She pointed at a back corner of the cabin, and while I didn’t understand what I was supposed to be looking at, I did see some boxes stacked high.

Frankfurt said, “But Anego, they probably blame us for those drones showing up.”

She lowered her hand back to her hip. “That’s why it’s important that we deliver the goods. We may even have to give them a discount.”

“But Anego—”

She shook her head, and her breasts rocked from side to side. “No arguments. We have a reputation to uphold, and we always deliver the goods. So we’re going to toss as much into the ship and the sleds, drop off the agreed amount at the backup delivery point, and then we decide whether to abandon Pharos for a more lucrative market, or simply lie low for a while. We certainly have enough saved up to go on a long, long vacation.”

I felt she was deliberately ignoring me while saying all this for my benefit.

Timidly, I raised a hand. “Um, Sayen?”

“What is it little girl?”

I winced at being called a little girl. Heck, I was bigger up top than most girls my age, but compared to her, I was squarely in a junior league.

Taking a quick breath, I asked, “What about me?”

“What about you?”

“What are you planning to do with me?”

Sayen blinked slowly. “Well. Do you want to join us?”

I blinked slowly. “Huh?”

Sayen’s grin widened and looked creepy to me. “Want to live life on the edge?”

“Anego,” Frankfurt said, “that’s easy for you to say. You’re so damn powerful. But this girl—”

Sayen nodded and so too did her breasts. “Agreed. She’s small fry.”

I winced again and felt deflated—I mean defeated—but was surprised when Sayen stepped up to me and grinned down at me over the tops of her breasts. I immediately wondered how she tied up her shoes, or zipped up her boots with those mountains in the way.

Please dear gods, don’t let me grow as big as her.

With a grin, Sayen asked, “So, how would you like to be big fry?”

“Heh?” I couldn’t stop myself from glancing at her chest. “Ah...well….”

Sayen leaned down toward me, probably so she could see me better. “How would you like a real Artifact?”

This time my attention was wholly on her face. “What…?”

“What do you say?” she asked. “Interested?”

Studying the expression she was making, I tried to judge if she was being sincere. She looked serious about her offer, so I took a chance and nodded. “Okay. I’m listening.”

“I’ll take that Siren off your hands—”

“No!” I quickly stood up. “No, this Siren was given to me by my mother. No.

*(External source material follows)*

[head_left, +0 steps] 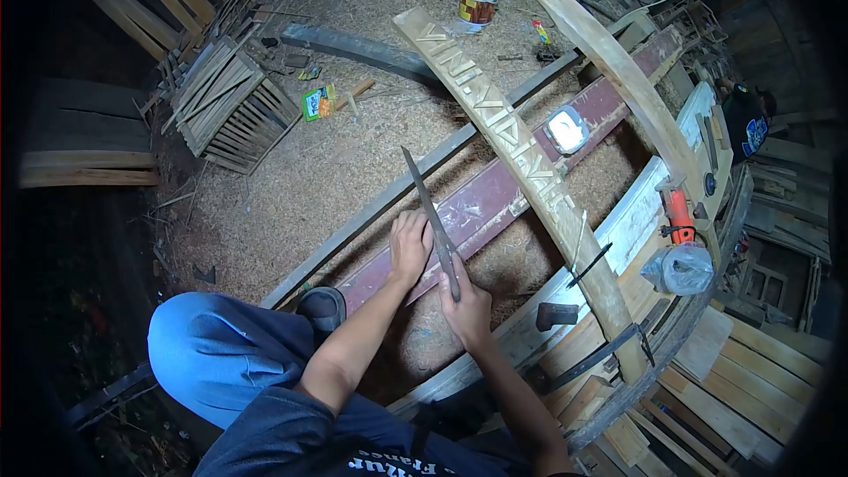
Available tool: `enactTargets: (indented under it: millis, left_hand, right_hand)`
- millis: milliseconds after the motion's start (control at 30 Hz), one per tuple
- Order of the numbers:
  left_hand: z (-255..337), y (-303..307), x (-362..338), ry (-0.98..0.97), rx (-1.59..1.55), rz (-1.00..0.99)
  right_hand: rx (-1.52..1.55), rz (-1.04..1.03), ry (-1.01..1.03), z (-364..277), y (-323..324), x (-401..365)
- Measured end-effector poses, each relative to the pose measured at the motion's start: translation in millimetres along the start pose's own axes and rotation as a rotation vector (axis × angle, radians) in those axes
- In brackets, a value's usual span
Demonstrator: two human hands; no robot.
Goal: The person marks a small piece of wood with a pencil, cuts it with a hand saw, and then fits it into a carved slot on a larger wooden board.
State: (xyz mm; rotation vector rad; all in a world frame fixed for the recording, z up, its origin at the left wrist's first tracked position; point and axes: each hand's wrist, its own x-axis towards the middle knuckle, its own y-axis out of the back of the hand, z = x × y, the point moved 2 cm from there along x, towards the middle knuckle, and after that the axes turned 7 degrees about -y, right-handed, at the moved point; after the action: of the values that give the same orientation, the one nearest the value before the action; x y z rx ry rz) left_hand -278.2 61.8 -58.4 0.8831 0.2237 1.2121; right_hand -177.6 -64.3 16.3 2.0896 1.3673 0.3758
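Note:
My right hand (pixel 466 311) is closed around the lower end of a long, narrow dark blade (pixel 424 199), which looks like a machete or long knife. Its tip points up and to the left, over the maroon plank (pixel 477 212). Close along the blade's left side, my left hand (pixel 410 246) rests at the plank with its fingers curled in. Whatever the left fingers hold, if anything, is hidden under them. To the right lies a curved board (pixel 508 141) with raised wooden letters, crossing over the plank.
A white open tub (pixel 566 130) stands on the plank. At right are a red power tool (pixel 678 216), a clear plastic bag (pixel 685 269) and a dark hammer-like head (pixel 556 315). A slatted crate (pixel 234 106) and a paint can (pixel 478 4) stand on the shavings-covered floor. Another person (pixel 751 119) is at the far right.

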Motion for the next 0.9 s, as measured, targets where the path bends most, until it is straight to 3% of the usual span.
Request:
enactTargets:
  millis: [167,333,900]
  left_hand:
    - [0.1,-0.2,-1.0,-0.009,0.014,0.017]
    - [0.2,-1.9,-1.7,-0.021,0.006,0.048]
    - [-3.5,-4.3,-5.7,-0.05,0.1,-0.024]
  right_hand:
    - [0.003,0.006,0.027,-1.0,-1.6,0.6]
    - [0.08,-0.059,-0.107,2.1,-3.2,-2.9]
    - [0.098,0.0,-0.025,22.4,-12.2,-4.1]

I’d rather keep it and be a small fry.”

Sayen jerked back with a surprised look, but her grin came back strong after a moment. “Okay. Okay. Relax. But seriously—how would you like to master a really powerful Artifact?”

“Well…I’d like that very much…,” I admitted.

“Good. Then in return, we could use your help.”

I swallowed and narrowed my eyes at her. “How…?”

“Join us on our venture. We could use another hand, especially a Familiar. You showed some talent when you led those Public Security Zeroes on quite a run.”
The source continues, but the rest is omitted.